Just a couple of years earlier one of the IRA’s 1,000-pound car bombs had hit the jackpot, and not only blasted a large, jagged hole in the side of the Europa, but instantly reduced the wedding-cake pomp of the nearby Grand Opera House to rubble as well. The Europa’s head concierge said afterwards that if he stood at his desk in the lobby he could now see straight through to the Opera House stage. Anything really nice we had, it got wrecked. After a while you got used to it.
For over a century, in and out of disturbances, the Crown had flung open her doors and spilled men out at night into the path of horse-drawn traps, trams, trolleybuses and finally motor cars. They were her roaring, weeping, brawling, laughing men, their walnut brains pickled and petrified in alcohol, pushed out to confront the cold, stony pavements and their icy wives. Or maybe their women were there with them too, arm-in-arm as they both swayed home in a sidelong pavement dance, bloodstreams running warm with beer and port.
Sometimes in the afternoons wee boys of the urchin class still swaggered in, so edgy you could cut yourself on their banter, and made deadpan offers to sell you three jokes for a pound.
I ordered a whiskey.
‘Jacky!’ I turned around, and there was Sammy who I went to school with, his face shining with the pleasant sweat of four pints, and a russet-haired girlfriend beaming by his arm. He was a couple of years older than me. It was a long time since I had last seen him.
‘Jacky, how are you?’ He placed an authoritative, amicable hand on my shoulder. He was heavier than I remembered him, kitted out in corduroys and a navy fisherman’s sweater: he looked oddly well-to-do. ‘How’s things? How’s your dad?’
Years ago, he used to come over to my house after school sometimes, to watch TV or play football.
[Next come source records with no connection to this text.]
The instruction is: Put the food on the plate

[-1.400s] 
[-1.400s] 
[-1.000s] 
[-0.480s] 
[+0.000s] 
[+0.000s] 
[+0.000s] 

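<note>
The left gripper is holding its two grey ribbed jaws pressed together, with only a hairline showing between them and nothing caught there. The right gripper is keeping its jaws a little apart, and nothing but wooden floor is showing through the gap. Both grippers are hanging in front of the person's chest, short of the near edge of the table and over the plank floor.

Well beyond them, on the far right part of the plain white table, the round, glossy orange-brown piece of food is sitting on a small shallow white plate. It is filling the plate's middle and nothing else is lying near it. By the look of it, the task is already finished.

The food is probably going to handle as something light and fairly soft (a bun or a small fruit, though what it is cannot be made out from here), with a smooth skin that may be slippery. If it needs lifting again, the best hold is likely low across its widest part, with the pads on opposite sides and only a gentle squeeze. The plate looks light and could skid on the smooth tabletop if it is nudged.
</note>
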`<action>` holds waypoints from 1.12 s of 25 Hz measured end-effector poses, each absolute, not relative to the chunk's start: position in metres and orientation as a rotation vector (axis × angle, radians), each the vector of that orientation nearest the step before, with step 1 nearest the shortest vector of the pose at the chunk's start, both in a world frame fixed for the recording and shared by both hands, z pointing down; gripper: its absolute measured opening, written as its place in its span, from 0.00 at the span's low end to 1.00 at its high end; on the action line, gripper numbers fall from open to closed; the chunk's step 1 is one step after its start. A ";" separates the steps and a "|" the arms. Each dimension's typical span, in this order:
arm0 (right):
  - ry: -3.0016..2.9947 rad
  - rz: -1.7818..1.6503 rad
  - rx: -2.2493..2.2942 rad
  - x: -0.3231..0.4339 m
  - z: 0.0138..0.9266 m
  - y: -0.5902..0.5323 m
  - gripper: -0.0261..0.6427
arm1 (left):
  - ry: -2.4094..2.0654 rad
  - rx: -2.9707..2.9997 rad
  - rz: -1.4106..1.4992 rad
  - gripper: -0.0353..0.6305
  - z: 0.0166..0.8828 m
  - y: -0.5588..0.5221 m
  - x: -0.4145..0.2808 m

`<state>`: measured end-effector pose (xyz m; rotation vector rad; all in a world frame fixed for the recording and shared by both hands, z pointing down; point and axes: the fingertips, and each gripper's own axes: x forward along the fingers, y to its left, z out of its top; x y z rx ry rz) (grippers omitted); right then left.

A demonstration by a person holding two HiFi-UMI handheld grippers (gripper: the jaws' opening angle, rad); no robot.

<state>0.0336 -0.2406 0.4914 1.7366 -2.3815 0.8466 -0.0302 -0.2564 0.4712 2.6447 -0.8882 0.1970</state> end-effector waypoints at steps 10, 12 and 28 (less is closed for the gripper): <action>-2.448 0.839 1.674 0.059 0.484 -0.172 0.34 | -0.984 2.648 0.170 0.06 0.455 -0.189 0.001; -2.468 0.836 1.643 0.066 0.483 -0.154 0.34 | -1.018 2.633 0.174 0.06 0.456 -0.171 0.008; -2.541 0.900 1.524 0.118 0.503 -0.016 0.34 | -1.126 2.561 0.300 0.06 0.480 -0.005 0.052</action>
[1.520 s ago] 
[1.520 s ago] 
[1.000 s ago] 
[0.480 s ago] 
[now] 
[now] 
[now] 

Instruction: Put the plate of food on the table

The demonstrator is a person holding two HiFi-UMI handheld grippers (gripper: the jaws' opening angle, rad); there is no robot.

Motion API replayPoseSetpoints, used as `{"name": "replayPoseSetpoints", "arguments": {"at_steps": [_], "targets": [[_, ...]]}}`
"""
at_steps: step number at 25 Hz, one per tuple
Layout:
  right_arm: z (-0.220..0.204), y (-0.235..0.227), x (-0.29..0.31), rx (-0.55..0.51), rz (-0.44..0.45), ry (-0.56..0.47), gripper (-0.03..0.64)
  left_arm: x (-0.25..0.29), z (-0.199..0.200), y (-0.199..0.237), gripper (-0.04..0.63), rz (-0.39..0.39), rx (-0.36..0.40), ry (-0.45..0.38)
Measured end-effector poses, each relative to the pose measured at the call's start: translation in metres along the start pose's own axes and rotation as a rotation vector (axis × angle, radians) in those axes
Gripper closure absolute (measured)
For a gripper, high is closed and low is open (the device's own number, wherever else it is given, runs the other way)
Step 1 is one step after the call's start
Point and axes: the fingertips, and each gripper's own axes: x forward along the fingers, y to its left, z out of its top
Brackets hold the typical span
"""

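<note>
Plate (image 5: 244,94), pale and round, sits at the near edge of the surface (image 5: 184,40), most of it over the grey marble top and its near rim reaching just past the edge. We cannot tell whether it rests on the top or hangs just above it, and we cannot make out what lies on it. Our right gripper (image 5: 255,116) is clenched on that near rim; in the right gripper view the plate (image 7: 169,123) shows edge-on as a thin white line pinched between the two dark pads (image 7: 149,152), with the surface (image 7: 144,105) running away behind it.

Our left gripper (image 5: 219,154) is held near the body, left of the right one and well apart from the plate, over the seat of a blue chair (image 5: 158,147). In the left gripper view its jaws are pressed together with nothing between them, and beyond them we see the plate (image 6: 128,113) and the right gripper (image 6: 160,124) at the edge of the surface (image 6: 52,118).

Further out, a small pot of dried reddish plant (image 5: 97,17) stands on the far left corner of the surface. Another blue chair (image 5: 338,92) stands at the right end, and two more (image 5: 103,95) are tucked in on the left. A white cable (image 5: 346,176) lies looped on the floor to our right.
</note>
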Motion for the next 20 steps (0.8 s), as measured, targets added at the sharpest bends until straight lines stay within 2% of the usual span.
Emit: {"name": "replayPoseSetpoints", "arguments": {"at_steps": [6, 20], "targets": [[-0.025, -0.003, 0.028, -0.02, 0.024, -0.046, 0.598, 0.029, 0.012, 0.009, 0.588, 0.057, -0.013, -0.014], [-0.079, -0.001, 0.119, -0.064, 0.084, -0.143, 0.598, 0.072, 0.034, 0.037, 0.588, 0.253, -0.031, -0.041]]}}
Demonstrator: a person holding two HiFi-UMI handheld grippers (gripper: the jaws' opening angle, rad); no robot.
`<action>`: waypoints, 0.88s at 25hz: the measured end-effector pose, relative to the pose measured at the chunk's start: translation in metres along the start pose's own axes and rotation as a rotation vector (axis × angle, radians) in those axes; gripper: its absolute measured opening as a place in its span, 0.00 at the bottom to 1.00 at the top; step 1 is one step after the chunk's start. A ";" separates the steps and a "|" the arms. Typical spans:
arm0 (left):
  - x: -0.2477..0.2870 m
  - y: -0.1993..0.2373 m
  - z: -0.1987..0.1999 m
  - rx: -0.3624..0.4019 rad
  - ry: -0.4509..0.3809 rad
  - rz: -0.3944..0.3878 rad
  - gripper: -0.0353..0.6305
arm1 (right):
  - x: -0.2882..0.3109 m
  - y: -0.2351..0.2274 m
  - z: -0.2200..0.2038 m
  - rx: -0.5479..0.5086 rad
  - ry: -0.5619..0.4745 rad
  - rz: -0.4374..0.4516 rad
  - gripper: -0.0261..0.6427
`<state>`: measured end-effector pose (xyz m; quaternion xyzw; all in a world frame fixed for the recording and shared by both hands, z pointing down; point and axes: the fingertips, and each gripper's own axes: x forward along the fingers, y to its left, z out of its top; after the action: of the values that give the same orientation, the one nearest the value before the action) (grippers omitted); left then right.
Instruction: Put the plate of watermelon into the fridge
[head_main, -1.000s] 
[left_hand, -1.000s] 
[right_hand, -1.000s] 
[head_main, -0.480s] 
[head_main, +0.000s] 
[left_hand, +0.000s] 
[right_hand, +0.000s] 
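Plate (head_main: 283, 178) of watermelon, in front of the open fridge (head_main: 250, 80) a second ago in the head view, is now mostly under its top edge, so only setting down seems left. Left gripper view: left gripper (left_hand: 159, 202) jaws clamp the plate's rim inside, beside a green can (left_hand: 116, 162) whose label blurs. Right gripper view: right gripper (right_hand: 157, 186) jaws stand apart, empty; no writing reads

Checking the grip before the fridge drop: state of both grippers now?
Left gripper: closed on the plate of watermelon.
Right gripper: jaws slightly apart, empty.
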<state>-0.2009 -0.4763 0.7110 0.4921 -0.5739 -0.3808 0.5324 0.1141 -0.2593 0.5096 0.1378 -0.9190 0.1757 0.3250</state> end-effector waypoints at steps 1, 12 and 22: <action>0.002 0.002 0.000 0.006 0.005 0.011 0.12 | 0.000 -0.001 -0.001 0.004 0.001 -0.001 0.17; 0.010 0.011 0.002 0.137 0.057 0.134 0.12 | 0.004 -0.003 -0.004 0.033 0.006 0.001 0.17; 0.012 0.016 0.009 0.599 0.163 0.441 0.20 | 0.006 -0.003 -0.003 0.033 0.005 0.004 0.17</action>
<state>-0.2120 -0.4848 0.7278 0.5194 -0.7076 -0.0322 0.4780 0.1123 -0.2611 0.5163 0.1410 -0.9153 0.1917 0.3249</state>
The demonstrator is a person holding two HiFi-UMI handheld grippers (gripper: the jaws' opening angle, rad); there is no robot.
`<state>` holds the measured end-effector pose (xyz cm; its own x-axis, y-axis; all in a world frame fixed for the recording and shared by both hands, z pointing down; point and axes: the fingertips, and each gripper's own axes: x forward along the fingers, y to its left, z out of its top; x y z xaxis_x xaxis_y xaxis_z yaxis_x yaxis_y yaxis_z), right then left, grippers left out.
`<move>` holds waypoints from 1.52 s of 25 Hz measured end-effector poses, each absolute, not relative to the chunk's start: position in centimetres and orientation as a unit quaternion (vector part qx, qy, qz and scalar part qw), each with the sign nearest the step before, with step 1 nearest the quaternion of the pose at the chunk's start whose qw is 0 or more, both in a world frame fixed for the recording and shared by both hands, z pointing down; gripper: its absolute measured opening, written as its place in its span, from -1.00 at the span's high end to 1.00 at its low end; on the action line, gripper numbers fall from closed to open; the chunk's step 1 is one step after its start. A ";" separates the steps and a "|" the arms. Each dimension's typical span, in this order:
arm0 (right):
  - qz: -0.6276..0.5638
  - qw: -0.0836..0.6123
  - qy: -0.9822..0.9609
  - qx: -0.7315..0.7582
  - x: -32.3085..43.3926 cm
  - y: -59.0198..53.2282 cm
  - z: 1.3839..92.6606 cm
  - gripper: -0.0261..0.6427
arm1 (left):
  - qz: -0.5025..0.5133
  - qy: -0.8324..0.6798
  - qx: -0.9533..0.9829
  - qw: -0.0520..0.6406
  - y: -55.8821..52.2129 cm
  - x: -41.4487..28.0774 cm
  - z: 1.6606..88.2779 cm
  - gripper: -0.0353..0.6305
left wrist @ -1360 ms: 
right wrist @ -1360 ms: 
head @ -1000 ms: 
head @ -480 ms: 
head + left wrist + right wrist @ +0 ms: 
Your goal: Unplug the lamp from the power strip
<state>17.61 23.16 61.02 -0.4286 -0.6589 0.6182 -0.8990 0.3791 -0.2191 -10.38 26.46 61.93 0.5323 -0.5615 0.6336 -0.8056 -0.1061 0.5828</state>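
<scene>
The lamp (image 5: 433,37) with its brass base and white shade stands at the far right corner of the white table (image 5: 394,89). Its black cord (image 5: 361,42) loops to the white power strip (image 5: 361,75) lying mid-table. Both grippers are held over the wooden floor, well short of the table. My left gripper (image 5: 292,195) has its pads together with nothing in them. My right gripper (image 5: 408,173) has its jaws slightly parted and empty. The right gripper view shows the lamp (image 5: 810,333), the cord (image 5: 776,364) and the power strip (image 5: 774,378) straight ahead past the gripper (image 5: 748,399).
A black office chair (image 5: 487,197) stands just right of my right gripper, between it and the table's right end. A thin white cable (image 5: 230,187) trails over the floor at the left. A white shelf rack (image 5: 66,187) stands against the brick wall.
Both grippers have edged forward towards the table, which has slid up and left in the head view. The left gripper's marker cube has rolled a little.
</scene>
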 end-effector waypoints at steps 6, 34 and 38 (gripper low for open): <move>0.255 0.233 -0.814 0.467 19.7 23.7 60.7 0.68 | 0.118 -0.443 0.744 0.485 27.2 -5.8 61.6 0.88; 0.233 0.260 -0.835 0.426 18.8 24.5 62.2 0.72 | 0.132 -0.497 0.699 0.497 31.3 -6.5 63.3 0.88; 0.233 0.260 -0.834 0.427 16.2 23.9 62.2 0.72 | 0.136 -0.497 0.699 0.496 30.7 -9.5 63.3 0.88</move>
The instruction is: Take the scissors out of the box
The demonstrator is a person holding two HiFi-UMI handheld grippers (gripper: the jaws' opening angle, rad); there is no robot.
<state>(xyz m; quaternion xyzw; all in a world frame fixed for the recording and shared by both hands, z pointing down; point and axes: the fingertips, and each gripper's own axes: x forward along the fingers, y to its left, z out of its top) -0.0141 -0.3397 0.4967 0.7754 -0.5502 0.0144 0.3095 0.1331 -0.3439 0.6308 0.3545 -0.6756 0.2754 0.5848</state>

Big Jacky always called him the Sergeant Major, because of his blond brush-cut and his precocious capacity for organisation. He said that on his way home from work he could hear Sammy from halfway down the street, bawling us all into position for some pitched battle.
‘My dad died, Sam. Heart attack,’ I said, and gave a small smile to show that I was aware of the social awkwardness of my answer. He looked genuinely grieved: his girlfriend had the decency to look grieved too, even though she didn’t know me.